See the Human Cardiovascular System in a Whole New Way
Posted on by Dr. Francis Collins
Watch this brief video and you might guess you’re seeing an animated line drawing, gradually revealing a delicate take on a familiar system: the internal structures of the human body. But this movie doesn’t capture the work of a talented sketch artist. It was created using the first 3D, full-body imaging device using positron emission tomography (PET).
The device is called an EXPLORER (EXtreme Performance LOng axial REsearch scanneR) total-body PET scanner. By pairing this scanner with an advanced method for reconstructing images from vast quantities of data, the researchers can make movies.

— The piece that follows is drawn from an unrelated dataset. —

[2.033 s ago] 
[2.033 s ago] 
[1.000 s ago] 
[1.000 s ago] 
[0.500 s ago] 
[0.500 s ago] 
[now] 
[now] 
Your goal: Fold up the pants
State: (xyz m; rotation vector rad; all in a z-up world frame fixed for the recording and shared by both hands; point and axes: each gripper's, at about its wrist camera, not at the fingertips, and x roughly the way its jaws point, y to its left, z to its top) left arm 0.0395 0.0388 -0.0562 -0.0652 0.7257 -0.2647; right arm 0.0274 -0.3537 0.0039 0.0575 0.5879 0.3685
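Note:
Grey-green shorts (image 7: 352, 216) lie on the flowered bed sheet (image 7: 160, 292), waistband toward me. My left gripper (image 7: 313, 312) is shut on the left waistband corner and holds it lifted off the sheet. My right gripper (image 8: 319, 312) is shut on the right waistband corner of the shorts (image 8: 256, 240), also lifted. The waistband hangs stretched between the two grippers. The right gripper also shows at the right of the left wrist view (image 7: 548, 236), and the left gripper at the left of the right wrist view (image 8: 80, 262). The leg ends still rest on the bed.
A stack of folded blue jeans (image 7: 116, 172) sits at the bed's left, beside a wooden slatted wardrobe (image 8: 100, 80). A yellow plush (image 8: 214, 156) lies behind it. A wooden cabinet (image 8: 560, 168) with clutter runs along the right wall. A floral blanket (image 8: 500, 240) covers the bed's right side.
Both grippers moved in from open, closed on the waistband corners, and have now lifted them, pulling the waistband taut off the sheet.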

For this movie in particular, the researchers injected small amounts of a short-lived radioactive tracer—an essential component of all PET scans—into the lower leg of a study volunteer. They then sat back as the scanner captured images of the tracer moving up the leg and into the body, where it enters the heart. The tracer moves through the heart’s right ventricle to the lungs, back through the left ventricle, and up to the brain. Keep watching, and, near the 30-second mark, you will see in closer focus a haunting capture of the beating heart.
This groundbreaking scanner was developed and tested by Jinyi Qi, Simon Cherry, Ramsey Badawi, and their colleagues at the University of California, Davis . As the NIH-funded researchers reported recently in Proceedings of the National Academy of Sciences, their new scanner can capture dynamic changes in the body that take place in a tenth of a second . That’s faster than the blink of an eye!
This movie is composed of frames captured at 0.1-second intervals. It highlights a feature that makes this scanner so unique: its ability to visualize the whole body at once. Other medical imaging methods, including MRI, CT, and traditional PET scans, can be used to capture beautiful images of the heart or the brain, for example. But they can’t show what’s happening in the heart and brain at the same time.
The ability to capture the dynamics of radioactive tracers in multiple organs at once opens a new window into human biology. For example, the EXPLORER system makes it possible to measure inflammation that occurs in many parts of the body after a heart attack, as well as to study interactions between the brain and gut in Parkinson’s disease and other disorders.
EXPLORER also offers other advantages. It’s extra sensitive, which enables it to capture images other scanners would miss—and with a lower dose of radiation. It’s also much faster than a regular PET scanner, making it especially useful for imaging wiggly kids. And it expands the realm of research possibilities for PET imaging studies. For instance, researchers might repeatedly image a person with arthritis over time to observe changes that may be related to treatments or exercise.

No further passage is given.